Abstract: 1526 Background: 24% of familial breast cancer (BC) and/or ovarian cancer (OC) cases analyzed within the framework of the German Consortium for Hereditary Breast and Ovarian Cancer (GC-HBOC) are due to pathogenic mutations in the BRCA1 or BRCA2 genes. The population-specific mutation prevalence of non- BRCA1/2 genes associated with familial BC and/or OC is largely unknown and was determined in a large German cohort. Methods: Here, we present next-generation sequencing (NGS) data established from TruRisk (GC-HBOC-designed) or TruSight cancer gene panels. A cohort of 6,507 BRCA1/2-negative index cases fulfilling the inclusion criteria of the GC-HBOC for germline testing was analyzed. Illumina sequencing platforms were used and data analysis was carried out at each individual center using different analysis pipelines. Analysis of copy number variations (CNV) was not included in the present data evaluation. Results: By focusing on 8 confirmed BC/OC risk genes ( ATM, CDH1, CHEK2, NBN, PALB2, RAD51C, RAD51D, TP53), the 6,507 cancer patients revealed 165 different deleterious variants in 378 unrelated mutation carriers (5.8%).
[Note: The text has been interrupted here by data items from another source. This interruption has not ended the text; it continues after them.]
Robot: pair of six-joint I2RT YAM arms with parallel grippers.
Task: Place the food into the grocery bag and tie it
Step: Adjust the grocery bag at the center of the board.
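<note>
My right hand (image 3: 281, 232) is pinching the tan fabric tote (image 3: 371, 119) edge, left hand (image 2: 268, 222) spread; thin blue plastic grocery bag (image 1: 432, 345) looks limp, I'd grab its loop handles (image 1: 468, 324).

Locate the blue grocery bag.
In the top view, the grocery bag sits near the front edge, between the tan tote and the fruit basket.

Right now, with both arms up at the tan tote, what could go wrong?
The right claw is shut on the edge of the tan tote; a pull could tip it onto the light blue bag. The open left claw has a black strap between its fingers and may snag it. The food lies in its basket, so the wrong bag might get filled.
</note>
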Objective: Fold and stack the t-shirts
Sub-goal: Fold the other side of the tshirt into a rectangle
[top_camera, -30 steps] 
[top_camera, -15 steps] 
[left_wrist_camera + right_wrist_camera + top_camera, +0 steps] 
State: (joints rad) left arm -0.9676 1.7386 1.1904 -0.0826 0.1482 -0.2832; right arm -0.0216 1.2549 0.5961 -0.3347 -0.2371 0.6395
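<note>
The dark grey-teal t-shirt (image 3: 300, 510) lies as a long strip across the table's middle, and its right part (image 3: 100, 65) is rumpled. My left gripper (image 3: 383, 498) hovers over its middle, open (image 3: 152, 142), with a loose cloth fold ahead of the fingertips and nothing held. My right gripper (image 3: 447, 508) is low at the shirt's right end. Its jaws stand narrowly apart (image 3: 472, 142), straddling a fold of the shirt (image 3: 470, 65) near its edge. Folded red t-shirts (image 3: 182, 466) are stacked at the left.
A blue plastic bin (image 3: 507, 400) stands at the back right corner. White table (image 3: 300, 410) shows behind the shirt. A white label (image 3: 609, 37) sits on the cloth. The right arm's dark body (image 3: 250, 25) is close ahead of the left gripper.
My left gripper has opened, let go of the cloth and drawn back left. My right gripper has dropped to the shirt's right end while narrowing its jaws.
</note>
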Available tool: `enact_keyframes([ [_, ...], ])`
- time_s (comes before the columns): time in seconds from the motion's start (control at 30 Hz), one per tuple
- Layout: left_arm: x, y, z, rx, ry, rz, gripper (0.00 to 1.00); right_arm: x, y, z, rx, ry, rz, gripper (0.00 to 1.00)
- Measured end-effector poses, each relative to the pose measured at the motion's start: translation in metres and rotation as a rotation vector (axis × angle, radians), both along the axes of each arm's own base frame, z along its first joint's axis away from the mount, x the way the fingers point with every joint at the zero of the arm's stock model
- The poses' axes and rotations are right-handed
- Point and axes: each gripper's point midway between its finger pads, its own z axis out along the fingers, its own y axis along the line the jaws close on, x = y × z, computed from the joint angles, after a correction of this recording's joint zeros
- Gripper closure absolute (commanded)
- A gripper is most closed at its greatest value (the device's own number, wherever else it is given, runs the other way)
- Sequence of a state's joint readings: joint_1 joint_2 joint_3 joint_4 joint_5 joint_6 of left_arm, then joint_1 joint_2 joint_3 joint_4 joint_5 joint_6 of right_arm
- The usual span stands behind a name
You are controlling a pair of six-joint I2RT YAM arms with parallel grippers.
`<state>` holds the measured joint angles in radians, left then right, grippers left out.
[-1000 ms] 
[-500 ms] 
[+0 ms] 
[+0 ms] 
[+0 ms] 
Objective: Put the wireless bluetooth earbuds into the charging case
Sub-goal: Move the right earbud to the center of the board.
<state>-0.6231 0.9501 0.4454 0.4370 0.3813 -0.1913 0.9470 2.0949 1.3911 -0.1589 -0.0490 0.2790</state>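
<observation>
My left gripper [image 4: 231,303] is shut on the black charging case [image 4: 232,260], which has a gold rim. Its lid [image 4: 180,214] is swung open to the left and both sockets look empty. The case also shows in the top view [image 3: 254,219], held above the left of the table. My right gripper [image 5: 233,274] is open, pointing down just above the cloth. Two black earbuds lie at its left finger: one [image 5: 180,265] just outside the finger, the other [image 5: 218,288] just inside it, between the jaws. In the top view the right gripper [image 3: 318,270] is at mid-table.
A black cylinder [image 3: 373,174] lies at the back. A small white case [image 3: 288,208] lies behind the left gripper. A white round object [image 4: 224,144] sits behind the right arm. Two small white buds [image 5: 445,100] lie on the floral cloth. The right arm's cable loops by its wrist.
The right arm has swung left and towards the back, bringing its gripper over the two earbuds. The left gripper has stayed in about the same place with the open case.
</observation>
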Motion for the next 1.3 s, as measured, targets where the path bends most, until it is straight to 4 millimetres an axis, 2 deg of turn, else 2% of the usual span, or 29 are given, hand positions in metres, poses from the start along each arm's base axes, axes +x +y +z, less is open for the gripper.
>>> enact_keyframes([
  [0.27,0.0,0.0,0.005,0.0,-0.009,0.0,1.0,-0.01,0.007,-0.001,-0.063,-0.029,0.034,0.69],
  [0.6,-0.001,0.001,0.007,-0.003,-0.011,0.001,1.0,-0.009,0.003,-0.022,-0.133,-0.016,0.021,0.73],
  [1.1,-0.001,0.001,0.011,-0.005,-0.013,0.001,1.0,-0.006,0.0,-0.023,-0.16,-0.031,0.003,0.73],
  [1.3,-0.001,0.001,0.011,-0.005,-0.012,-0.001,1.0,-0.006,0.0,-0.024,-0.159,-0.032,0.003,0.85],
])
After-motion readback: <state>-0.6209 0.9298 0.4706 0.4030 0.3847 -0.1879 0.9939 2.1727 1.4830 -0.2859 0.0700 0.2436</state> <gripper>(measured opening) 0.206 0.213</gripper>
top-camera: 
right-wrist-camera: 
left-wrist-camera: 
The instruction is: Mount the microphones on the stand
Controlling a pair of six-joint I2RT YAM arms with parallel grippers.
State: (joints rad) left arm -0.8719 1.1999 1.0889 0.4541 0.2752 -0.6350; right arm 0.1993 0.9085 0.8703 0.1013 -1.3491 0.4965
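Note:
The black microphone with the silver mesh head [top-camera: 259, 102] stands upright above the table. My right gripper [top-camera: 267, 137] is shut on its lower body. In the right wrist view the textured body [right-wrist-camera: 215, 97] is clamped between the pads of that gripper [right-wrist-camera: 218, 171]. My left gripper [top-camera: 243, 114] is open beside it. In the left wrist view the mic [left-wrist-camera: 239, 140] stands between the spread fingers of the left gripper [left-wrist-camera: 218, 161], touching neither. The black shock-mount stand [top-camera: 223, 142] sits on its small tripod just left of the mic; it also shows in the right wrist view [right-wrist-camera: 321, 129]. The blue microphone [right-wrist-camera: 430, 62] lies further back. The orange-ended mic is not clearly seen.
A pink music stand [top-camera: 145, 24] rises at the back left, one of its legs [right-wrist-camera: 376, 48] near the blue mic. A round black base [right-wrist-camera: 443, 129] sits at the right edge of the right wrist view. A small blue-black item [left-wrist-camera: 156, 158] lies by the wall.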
We found a high prevalence of CHEK2 (n = 150, 2.3%), ATM (n = 89, 1.4% ), and PALB2 (n = 72, 1.1%) mutations while RAD51C (n = 21, 0.3%), TP53 (n = 16, 0.2%), NBN (n = 15, 0.2%), CDH1 (n = 10, 0.2%), and RAD51D (n = 5, 0.1%) were less frequently mutated. Conclusions: The high frequency of pathologic mutations in the genes ATM, CDH1, CHEK2, NBN, PALB2, RAD51C, RAD51D, and TP53, together accounting for almost 6% of familial BC/OC risk, highlights the importance of these genes to be included in BC/OC routine diagnostics. The relevance of these mutations in a clinical setting for early detection of breast and ovarian cancer needs to be established.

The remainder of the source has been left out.